_Task to complete_
Nothing in the data may be omitted; output it all verbatim.

_Recorded data_
━━━━━━━━

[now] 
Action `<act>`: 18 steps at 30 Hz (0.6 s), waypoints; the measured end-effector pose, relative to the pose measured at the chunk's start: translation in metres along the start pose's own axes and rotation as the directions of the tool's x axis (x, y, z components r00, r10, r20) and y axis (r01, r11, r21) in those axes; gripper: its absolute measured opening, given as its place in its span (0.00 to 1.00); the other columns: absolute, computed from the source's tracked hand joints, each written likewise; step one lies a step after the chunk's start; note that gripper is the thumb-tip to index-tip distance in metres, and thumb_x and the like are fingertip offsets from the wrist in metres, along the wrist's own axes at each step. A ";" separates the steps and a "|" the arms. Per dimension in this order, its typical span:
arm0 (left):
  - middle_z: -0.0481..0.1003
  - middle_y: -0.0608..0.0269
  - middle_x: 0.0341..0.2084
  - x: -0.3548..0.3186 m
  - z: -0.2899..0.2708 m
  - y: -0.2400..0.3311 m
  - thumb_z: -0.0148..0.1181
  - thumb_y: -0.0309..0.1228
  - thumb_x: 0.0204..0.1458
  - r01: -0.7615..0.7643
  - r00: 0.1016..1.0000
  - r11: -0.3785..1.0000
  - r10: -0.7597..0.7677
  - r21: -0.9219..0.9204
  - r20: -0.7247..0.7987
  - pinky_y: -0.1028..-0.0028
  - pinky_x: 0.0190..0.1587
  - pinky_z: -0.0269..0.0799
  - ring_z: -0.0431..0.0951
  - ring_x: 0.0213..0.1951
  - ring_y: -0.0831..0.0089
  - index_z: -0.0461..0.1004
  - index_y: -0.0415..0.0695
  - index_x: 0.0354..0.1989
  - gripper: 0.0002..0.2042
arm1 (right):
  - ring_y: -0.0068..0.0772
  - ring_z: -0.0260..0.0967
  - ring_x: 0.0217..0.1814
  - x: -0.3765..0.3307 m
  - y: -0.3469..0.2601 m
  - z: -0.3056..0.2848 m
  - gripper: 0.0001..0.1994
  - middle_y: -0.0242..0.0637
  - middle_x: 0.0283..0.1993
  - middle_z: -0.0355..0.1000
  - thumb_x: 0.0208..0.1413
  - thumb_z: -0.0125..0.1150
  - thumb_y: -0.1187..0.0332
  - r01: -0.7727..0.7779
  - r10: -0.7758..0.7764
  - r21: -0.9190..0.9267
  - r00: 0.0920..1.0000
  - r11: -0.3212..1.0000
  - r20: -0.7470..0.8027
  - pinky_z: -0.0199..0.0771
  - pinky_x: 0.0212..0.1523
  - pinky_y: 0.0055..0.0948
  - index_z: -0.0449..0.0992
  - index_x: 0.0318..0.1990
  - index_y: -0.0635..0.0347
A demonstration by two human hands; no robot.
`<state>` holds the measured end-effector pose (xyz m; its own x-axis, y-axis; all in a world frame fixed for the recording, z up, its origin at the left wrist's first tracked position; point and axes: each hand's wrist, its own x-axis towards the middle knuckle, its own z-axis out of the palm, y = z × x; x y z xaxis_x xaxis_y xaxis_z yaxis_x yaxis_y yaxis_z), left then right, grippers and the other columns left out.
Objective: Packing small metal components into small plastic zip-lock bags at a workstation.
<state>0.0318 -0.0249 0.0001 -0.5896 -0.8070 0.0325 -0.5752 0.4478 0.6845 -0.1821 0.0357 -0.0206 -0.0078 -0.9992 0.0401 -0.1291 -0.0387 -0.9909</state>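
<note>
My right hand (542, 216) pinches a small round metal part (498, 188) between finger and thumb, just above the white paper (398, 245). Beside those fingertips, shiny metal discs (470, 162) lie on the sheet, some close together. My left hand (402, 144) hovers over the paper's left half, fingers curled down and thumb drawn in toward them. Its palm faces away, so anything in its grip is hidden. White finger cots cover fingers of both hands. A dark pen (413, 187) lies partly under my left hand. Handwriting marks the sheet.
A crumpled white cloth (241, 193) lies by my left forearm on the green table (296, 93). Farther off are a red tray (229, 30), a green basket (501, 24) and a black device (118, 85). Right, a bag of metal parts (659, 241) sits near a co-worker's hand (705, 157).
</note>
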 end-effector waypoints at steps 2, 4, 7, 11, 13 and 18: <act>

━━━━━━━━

_Solution to this exercise_
[now] 
Action `<act>`: 18 steps at 30 Hz (0.6 s), waypoints; the measured end-effector pose, relative to the pose measured at the chunk's start: translation in metres along the start pose's own axes and rotation as the directions of the tool's x axis (x, y, z components r00, r10, r20) and y axis (r01, r11, r21) in those axes; gripper: its absolute measured opening, given as its place in its span (0.00 to 1.00); the other columns: absolute, computed from the source's tracked hand joints, each written likewise; step one lies a step after the chunk's start; note that gripper is the thumb-tip to index-tip distance in metres, and thumb_x and the like are fingertip offsets from the wrist in metres, along the wrist's own axes at each step. A ";" separates the steps and a "|" the arms. Per dimension in this order, its typical span:
arm0 (left):
  - middle_z: -0.0481..0.1003
  - middle_y: -0.0608..0.0269
  - middle_x: 0.0341..0.2084
  - x: -0.3548..0.3186 m
  - z: -0.2899..0.2708 m
  - y: -0.2400..0.3311 m
  - thumb_z: -0.0148..0.1181
  - thumb_y: -0.0309..0.1228
  - thumb_x: 0.0204..0.1458
  - r01: -0.7615..0.7643
  - r00: 0.1016..1.0000
  - r11: -0.3785..1.0000
  - r10: -0.7597..0.7677
  - r21: -0.9219..0.9204
  - r20: -0.7247..0.7987
  - pinky_y: -0.1028..-0.0028
  - pinky_x: 0.0190..0.1587
  - pinky_z: -0.0269..0.0799
  - ring_z: -0.0431..0.0951
  - ring_x: 0.0213..0.1951
  - ring_y: -0.0831..0.0089
  - index_z: -0.0461..0.1004
  - index_y: -0.0415..0.0695
  - index_x: 0.0354..0.1989
  - gripper: 0.0002..0.2042
arm1 (right):
  - ring_y: -0.0068..0.0772
  - ring_z: -0.0260..0.0967
  - ring_x: 0.0217..0.1814
  - x: -0.3765..0.3307 m
  - y: -0.3469..0.2601 m
  - z: -0.3056..0.2848 m
  - gripper: 0.0001..0.1994
  - middle_y: -0.0242..0.0637
  - middle_x: 0.0283..0.1993
  - middle_z: -0.0355..0.1000
  - thumb_x: 0.0208..0.1413
  - thumb_z: -0.0125..0.1150
  - thumb_y: -0.1187..0.0332
  - r01: -0.7727..0.7779
  - r10: -0.7758..0.7764
  - r21: -0.9190..0.9267
  - r00: 0.0920..1.0000
  - r11: -0.3212..1.0000
  - r20: -0.7470..0.8027
  - pinky_z: -0.0199..0.0771
  - pinky_x: 0.0212..0.1523
  - pinky_y: 0.0055..0.0948
  - index_z: -0.0449..0.0992
  - index_x: 0.0318..0.1990
  - index_y: -0.0635..0.0347
A demonstration by two human hands; no robot.
`<state>` holds the measured end-effector pose (xyz m; its own x-axis, y-axis; all in a world frame fixed for the recording, z up, its origin at the left wrist's first tracked position; point and axes: each hand's wrist, its own x-axis towards the middle knuckle, its own z-axis out of the palm, y = z × x; x y z xaxis_x xaxis_y xaxis_z yaxis_x yaxis_y yaxis_z), left then right, grippers and the other columns left out.
Objective: Packing small metal components into small plastic zip-lock bags at a workstation.
<state>0.0318 -0.0249 0.0001 -0.5896 -0.8070 0.0325 -0.5752 0.4478 0.6845 -0.1821 0.0357 -0.0206 -0.0078 -0.9992 0.0401 -0.1291 -0.0387 -0.9909</state>
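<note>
My right hand (542, 216) pinches a small round metal part (498, 188) between finger and thumb, just above the white paper (398, 245). Beside those fingertips, shiny metal discs (470, 162) lie on the sheet, some close together. My left hand (402, 144) hovers over the paper's left half, fingers curled down and thumb drawn in toward them. Its palm faces away, so anything in its grip is hidden. White finger cots cover fingers of both hands. A dark pen (413, 187) lies partly under my left hand. Handwriting marks the sheet.
A crumpled white cloth (241, 193) lies by my left forearm on the green table (296, 93). Farther off are a red tray (229, 30), a green basket (501, 24) and a black device (118, 85). Right, a bag of metal parts (659, 241) sits near a co-worker's hand (705, 157).
</note>
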 end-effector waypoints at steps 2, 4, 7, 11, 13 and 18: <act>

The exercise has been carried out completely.